Panel (A,B): Western blot analysis of all 17 patients of M6Pr, molecular weight 275 Kd. Panel (A): Lane1 = Markers; Lane 2 = Control; Lane 3 = patient 1; Lane 4 = patient 2; Lane 5 = patient 3; Lane 6 = patient 4; Lane 7 = patient 5; Lane 8 = patient 6; Lane 9 = patient 7; Lane 10 = patient 8. Panel (B): Lane 1 = Markers; Lane 2 = Control; Lane 3 = patient 9; Lane 4 = patient 10; Lane 5 = patient 11; Lane 6 = patient 12; Lane 7 = patient 13; Lane 8 = patient 14; Lane 9 = patient 15; Lane 10 = patient 16; Lane 11 = patient 17. Panel (C–E): Graphs document western blot of M6Pr, in all 17 patients with FDCM showing 5.4-fold lower of M6Pr values in patients versus normal heart (4289 ± 6595 vs. 23,581 ± 4074, p = 0.0996) (p < 0.001), (C), 9-fold lower in male, p = 0.009, (p < 0.001), (D) and 3-fold lower in female p = 0.5799, (p < 0.001), (E). Alpha sarcomeric actin (43 kDa) was used as a loading control. *** = p < 0.001.

Figure 4

Panel (A,B): Western blot analysis of Ubiquitin in 16 out of 17 patients with FDCM, molecular weight 75 Kd.

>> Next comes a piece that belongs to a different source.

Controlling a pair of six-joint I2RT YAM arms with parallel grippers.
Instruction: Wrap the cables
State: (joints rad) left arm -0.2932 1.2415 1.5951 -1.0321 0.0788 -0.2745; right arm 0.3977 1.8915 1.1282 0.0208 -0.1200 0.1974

Panel (A): Lane1 = Markers; Lane 2 = Control; Lane 3 = patient 1; Lane 4 = patient 2; Lane 5 = patient 3; Lane 6 = patient 4; Lane 7 = patient 5; Lane 8 = patient 6; Lane 9 = patient 7; Lane 10 = patient 8. Panel (B): Lane 1 = Markers; Lane 2= Control; Lane 3 = patient 9; Lane 4 = patient 10; Lane 5 = patient 11; Lane 6 = patient 12; Lane 7 = patient 13; Lane 8 = patient 14; Lane 9 = patient 15; Lane 10 = patient 16; Panel (C): Graphs report western blot of Ubiquitin in 16 out of 17 patients and show 4.6-fold increase in Ubiquitin values vs. controls (13,284 ± 1723 vs. 2870 ± 690, p < 0.001). *** = p < 0.001.